Posiblemente exista un cierto resentimiento con Belgrado por haber dejado pasar a Hungría a miles de refugiados de manera descontrolada.

Hungría parece haber movilizado todo el poder del Estado disponible, con una fuerte presencia policial en todas partes, incluidos camiones militares en las carreteras.

Por su parte, un grupo de soldados con ametralladoras y cierta apatía, asegura el paso de frontera Kelebija/Tompa, que aún está abierto. El Parlamento en Budapest debe decidir si va a desplegar una operación militar a gran escala.

Tal vez los húngaros hayan incluso alimentado las esperanzas entre los refugiados. Según un testigo, en la madrugada del martes pasaron unas 1.500 personas en el cruce de “Röszke 2”, que luego fueron trasladadas en autobuses.

Los refugiados no quieren admitir que éste es puede ser el fin de su peligrosa travesía, después de que Hungría bloqueara el hasta ahora principal acceso por la ruta de los Balcanes hacia el oeste y norte de Europa.

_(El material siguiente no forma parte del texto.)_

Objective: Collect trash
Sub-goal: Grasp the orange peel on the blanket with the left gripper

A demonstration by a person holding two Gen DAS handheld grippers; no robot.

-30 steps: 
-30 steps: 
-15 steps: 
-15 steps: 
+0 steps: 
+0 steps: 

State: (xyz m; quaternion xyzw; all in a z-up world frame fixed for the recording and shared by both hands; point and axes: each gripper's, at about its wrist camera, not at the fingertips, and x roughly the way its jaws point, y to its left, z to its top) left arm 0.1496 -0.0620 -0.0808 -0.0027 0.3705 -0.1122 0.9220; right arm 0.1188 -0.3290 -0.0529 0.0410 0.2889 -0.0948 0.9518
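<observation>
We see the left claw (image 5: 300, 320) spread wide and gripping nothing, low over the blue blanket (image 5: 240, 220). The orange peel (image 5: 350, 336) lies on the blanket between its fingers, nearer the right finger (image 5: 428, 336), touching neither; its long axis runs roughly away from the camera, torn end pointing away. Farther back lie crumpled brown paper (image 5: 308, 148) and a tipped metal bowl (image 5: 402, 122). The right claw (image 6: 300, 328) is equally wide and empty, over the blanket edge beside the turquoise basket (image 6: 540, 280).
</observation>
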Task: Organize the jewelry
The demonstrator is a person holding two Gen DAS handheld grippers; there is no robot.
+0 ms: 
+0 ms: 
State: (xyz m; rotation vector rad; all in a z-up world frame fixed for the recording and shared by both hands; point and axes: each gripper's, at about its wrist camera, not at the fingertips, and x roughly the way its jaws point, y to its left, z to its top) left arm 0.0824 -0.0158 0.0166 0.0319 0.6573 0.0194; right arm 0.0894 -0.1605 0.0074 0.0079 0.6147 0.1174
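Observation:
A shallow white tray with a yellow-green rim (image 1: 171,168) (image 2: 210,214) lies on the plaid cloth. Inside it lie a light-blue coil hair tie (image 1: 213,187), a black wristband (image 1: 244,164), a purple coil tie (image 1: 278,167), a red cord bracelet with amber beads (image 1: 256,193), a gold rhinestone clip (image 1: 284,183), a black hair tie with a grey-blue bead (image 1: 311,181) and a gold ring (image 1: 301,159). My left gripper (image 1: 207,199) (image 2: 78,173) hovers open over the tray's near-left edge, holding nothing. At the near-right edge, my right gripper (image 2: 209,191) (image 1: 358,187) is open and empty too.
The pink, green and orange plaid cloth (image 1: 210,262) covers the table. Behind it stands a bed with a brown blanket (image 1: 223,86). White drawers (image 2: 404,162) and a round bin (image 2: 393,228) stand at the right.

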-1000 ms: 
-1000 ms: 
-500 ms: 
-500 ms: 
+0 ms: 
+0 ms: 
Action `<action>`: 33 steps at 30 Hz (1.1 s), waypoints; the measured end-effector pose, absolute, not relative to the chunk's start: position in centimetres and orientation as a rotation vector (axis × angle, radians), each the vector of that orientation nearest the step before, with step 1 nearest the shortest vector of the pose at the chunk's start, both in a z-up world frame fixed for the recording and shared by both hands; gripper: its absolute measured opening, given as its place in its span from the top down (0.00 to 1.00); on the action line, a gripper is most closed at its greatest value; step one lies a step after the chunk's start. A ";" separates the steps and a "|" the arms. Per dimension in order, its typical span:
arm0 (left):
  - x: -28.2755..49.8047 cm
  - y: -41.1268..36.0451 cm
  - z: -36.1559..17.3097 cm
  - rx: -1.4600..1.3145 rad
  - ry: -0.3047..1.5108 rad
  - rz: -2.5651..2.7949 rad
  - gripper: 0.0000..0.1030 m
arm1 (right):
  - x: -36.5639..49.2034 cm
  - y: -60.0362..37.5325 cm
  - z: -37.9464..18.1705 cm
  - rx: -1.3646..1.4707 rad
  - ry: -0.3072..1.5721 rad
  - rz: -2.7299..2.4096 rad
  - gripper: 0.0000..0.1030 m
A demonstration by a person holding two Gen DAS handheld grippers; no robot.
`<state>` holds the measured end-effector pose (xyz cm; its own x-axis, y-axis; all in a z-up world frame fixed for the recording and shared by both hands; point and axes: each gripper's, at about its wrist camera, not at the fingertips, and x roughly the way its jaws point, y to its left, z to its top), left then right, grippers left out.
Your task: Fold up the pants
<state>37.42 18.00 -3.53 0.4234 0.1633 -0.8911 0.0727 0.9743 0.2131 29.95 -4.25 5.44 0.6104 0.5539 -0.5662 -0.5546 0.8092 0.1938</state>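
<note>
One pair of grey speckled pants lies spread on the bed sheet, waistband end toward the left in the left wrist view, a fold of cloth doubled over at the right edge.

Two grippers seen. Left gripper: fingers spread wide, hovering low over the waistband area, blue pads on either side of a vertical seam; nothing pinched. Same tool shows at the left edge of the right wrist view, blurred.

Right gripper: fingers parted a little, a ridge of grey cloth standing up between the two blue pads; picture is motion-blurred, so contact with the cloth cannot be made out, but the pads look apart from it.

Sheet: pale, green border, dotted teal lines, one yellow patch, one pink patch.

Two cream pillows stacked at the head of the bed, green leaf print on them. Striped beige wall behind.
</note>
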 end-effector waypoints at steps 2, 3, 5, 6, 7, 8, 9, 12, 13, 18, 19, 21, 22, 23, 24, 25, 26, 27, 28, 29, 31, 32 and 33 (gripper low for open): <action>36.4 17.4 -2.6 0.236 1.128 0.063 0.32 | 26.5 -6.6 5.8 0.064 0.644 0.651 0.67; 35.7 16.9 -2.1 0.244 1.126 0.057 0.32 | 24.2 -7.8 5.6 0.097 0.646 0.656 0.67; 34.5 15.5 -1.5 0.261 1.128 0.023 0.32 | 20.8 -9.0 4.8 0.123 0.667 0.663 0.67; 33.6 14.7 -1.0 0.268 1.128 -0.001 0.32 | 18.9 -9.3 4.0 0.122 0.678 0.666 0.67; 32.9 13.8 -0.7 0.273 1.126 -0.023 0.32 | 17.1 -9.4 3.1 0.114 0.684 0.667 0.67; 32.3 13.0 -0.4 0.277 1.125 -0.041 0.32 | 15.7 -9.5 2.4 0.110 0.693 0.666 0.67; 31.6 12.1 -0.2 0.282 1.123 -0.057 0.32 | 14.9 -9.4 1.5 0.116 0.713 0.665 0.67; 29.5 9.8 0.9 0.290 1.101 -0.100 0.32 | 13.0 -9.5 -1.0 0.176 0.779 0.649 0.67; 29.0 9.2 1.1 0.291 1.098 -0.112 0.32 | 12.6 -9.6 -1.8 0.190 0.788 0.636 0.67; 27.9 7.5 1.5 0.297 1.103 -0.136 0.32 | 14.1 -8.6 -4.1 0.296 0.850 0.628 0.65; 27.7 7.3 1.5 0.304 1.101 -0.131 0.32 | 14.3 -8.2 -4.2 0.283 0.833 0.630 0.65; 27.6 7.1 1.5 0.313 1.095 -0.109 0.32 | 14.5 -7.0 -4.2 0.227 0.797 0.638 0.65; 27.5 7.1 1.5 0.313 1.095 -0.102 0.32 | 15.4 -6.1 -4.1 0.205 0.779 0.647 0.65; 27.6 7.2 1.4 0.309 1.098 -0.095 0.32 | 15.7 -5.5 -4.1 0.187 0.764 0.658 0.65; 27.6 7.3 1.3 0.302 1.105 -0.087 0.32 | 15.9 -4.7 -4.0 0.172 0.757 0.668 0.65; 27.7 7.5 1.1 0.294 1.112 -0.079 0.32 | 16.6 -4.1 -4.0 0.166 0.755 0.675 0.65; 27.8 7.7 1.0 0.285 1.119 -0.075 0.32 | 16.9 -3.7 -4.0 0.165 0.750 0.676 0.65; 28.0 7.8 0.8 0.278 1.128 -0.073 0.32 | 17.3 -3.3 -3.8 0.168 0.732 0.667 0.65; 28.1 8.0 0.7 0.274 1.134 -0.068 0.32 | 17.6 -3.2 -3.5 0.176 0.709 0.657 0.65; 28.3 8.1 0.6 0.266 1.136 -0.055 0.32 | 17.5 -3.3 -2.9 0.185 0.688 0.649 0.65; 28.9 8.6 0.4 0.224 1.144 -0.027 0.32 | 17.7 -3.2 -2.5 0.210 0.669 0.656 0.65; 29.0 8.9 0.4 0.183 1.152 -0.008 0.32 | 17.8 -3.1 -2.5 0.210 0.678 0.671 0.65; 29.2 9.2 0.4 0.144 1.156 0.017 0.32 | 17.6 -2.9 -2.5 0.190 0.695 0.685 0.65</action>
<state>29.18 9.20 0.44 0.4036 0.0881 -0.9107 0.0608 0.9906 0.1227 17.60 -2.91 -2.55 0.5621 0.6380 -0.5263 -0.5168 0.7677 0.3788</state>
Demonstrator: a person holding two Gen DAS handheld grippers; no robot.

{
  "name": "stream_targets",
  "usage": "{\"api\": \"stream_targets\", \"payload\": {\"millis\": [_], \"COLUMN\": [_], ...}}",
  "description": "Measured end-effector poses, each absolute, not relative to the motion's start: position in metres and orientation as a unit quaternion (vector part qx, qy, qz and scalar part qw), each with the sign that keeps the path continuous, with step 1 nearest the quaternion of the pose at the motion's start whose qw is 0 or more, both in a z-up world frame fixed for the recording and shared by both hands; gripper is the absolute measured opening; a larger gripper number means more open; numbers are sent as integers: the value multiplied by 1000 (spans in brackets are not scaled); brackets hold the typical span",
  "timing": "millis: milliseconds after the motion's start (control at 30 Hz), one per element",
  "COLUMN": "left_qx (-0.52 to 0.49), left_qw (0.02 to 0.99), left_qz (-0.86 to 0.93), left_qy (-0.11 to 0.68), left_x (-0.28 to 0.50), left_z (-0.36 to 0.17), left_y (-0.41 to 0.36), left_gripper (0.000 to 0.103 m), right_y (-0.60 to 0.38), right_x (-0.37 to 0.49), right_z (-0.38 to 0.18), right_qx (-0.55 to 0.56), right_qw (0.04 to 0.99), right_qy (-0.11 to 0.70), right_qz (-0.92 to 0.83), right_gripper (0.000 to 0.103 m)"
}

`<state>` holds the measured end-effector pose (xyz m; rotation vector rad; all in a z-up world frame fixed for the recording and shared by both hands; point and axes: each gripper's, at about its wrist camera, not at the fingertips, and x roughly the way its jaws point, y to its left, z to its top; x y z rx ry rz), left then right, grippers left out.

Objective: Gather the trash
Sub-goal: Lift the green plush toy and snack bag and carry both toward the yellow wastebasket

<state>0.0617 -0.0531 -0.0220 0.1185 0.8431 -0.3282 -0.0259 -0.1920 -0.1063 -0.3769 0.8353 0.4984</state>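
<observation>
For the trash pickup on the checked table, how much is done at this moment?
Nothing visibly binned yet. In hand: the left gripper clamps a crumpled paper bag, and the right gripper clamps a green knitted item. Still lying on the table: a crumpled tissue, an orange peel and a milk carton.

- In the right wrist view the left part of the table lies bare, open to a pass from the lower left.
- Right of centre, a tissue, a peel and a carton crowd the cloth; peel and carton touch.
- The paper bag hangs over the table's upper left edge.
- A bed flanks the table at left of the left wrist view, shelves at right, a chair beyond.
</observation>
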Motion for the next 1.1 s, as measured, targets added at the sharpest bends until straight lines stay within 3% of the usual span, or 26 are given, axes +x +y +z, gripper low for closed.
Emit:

Ahora se espera que los refugiados utilicen otro camino para llegar a los países de la Unión Europea. La variante más probable transcurre desde Belgrado a Croacia, estado miembro de la Unión Europea (UE), a lo largo de la importante ruta de tren que une Múnich con Estambul o Atenas.

En la tarde de este martes, solo tres refugiados se encontraban en el campamento de refugiados de la ciudad serbia Kanjiza, desde donde en los últimos meses la mayoría de los refugiados había emprendido a pie el viaje a Hungría.

La policía cerró hoy el último hueco que quedaba libre de la polémica valla fronteriza en la principal ruta de acceso entre Hungría y Serbia.

Los expertos en seguridad dudan de que Hungría realmente pueda asegurar plenamente su valla de 175 kilómetros contra el paso de los refugiados. En algunas ciudades de la frontera con Serbia florece entretanto el mercado de tijeras para alambres de púa.